Recorded information

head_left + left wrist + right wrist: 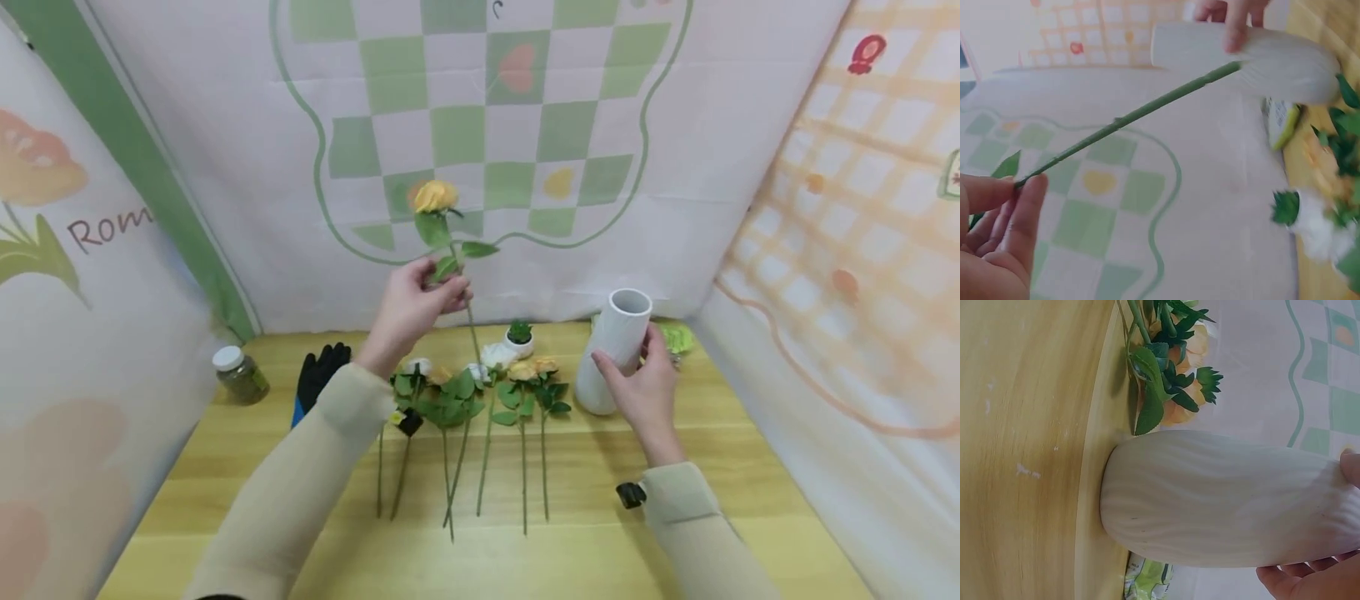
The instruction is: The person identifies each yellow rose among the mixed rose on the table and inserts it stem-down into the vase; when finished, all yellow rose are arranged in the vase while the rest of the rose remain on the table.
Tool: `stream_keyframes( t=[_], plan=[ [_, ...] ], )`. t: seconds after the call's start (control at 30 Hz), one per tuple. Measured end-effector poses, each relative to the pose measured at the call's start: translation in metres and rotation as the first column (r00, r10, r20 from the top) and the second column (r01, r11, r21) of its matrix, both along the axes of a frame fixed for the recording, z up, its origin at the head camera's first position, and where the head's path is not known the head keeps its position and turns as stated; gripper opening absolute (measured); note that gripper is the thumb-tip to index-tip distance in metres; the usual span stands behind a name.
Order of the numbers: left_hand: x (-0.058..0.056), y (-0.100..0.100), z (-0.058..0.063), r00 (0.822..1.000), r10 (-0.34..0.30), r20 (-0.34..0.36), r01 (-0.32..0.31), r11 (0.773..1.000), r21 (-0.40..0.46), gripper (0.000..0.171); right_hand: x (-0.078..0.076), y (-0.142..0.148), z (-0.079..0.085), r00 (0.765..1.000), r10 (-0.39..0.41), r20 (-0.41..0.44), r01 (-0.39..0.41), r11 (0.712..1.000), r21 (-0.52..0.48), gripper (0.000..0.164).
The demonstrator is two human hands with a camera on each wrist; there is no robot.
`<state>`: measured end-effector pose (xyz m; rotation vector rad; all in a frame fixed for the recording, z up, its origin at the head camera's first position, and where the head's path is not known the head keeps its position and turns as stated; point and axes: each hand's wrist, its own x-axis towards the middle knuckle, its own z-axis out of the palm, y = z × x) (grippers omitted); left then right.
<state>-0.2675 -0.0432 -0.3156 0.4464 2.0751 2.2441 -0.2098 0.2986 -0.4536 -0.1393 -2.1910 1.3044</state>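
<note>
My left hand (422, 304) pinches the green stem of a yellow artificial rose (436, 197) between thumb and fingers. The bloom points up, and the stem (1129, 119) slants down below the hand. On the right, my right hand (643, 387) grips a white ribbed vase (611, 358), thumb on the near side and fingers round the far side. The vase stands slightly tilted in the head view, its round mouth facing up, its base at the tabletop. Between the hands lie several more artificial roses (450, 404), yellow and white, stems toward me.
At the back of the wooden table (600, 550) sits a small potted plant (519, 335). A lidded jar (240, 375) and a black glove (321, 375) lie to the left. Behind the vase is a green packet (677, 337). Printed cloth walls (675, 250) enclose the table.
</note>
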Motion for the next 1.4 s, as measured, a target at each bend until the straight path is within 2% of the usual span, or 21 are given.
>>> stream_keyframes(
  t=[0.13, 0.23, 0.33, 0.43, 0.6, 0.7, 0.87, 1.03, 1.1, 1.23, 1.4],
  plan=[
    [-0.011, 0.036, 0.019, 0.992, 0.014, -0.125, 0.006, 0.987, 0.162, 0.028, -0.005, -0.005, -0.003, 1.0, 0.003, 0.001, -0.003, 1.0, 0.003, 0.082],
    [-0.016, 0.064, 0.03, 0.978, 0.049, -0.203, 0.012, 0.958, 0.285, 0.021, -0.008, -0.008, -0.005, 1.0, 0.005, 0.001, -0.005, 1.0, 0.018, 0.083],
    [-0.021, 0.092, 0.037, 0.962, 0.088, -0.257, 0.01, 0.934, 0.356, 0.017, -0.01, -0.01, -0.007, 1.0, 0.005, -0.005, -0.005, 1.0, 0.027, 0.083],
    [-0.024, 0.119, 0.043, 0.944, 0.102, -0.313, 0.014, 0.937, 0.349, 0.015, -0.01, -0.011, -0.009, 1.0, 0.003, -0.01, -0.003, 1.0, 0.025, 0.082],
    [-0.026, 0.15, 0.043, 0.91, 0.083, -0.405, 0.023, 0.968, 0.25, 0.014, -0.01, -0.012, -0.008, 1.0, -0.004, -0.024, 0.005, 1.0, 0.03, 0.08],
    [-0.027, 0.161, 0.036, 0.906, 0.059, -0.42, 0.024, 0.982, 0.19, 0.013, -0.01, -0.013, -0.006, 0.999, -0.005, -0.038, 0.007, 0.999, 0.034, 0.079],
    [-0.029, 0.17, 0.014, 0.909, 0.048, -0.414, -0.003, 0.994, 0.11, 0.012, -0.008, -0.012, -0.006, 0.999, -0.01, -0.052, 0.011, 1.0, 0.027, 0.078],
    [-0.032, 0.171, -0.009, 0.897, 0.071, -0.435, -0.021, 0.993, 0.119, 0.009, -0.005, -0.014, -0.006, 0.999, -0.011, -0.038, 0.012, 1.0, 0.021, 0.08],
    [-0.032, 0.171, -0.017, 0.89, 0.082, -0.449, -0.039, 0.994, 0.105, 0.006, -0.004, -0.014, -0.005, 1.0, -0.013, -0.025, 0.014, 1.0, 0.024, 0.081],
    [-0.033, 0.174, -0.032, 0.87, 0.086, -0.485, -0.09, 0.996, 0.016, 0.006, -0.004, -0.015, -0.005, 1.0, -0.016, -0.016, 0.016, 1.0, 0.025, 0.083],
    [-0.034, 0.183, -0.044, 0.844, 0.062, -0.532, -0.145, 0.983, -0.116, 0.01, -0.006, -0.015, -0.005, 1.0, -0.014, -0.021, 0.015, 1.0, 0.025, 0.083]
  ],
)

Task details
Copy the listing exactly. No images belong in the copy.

Answer box
head_left + left wrist + right wrist: 
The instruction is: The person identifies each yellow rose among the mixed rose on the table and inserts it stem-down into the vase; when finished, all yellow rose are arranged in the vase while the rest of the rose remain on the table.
Tool: `stream_keyframes( t=[_], plan=[ [_, ...] ], )`. t: seconds after the call's start (control at 30 Hz), one per tuple. Measured end-effector poses, each relative to the pose measured at the call's start: translation in metres and rotation as the first column (r00, r10, r20 from the top) and the second column (r01, r11, r21) of its matrix, both along the axes of a frame fixed for the recording, z up, its origin at the head camera's first position, and where the head's path is not known the head keeps its position and turns as stated; gripper opening absolute (measured); note that gripper is the thumb-tip to index-tip distance in metres; the usual span stands behind a name.
Order of the numbers: left_hand: x (-0.058..0.056), y (-0.100..0.100), z (-0.058..0.063), r00 (0.822..1.000), r10 (-0.34..0.30), r20 (-0.34..0.36), r01 (-0.32..0.31), r11 (0.773..1.000), r21 (-0.40..0.46), gripper (0.000..0.171); right_hand: x (-0.078..0.076), y (-0.142..0.148), z (-0.079..0.085), r00 (0.765..1.000), r10 (-0.39..0.41), r20 (-0.41..0.44), r01 (-0.39..0.41), r11 (0.712..1.000), r21 (-0.52..0.48), gripper (0.000..0.164).
The demonstrator is two human hands with a camera on each wrist; there is no robot.
`<state>`: measured end-effector pose (xyz m; rotation vector rad; all in a frame fixed for the recording, z up, its origin at the head camera's first position, and where the head's path is not known the head keeps its position and turns as stated; point and axes: each hand's wrist, its own x-axis towards the middle knuckle, its own z-axis out of the palm, y = z × x) (grippers omitted); left then right.
<state>-0.2675 -0.0432 -0.3156 0.4464 2.0751 2.2441 -0.2098 0.2986 -0.4536 -0.1393 -2.1910 1.3044</state>
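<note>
My left hand (422, 304) pinches the green stem of a yellow artificial rose (436, 197) between thumb and fingers. The bloom points up, and the stem (1129, 119) slants down below the hand. On the right, my right hand (643, 387) grips a white ribbed vase (611, 358), thumb on the near side and fingers round the far side. The vase stands slightly tilted in the head view, its round mouth facing up, its base at the tabletop. Between the hands lie several more artificial roses (450, 404), yellow and white, stems toward me.
At the back of the wooden table (600, 550) sits a small potted plant (519, 335). A lidded jar (240, 375) and a black glove (321, 375) lie to the left. Behind the vase is a green packet (677, 337). Printed cloth walls (675, 250) enclose the table.
</note>
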Motion for the next 1.4 s, as measured, a target at each bend until the straight path is within 2% of the usual span, or 21 are given.
>>> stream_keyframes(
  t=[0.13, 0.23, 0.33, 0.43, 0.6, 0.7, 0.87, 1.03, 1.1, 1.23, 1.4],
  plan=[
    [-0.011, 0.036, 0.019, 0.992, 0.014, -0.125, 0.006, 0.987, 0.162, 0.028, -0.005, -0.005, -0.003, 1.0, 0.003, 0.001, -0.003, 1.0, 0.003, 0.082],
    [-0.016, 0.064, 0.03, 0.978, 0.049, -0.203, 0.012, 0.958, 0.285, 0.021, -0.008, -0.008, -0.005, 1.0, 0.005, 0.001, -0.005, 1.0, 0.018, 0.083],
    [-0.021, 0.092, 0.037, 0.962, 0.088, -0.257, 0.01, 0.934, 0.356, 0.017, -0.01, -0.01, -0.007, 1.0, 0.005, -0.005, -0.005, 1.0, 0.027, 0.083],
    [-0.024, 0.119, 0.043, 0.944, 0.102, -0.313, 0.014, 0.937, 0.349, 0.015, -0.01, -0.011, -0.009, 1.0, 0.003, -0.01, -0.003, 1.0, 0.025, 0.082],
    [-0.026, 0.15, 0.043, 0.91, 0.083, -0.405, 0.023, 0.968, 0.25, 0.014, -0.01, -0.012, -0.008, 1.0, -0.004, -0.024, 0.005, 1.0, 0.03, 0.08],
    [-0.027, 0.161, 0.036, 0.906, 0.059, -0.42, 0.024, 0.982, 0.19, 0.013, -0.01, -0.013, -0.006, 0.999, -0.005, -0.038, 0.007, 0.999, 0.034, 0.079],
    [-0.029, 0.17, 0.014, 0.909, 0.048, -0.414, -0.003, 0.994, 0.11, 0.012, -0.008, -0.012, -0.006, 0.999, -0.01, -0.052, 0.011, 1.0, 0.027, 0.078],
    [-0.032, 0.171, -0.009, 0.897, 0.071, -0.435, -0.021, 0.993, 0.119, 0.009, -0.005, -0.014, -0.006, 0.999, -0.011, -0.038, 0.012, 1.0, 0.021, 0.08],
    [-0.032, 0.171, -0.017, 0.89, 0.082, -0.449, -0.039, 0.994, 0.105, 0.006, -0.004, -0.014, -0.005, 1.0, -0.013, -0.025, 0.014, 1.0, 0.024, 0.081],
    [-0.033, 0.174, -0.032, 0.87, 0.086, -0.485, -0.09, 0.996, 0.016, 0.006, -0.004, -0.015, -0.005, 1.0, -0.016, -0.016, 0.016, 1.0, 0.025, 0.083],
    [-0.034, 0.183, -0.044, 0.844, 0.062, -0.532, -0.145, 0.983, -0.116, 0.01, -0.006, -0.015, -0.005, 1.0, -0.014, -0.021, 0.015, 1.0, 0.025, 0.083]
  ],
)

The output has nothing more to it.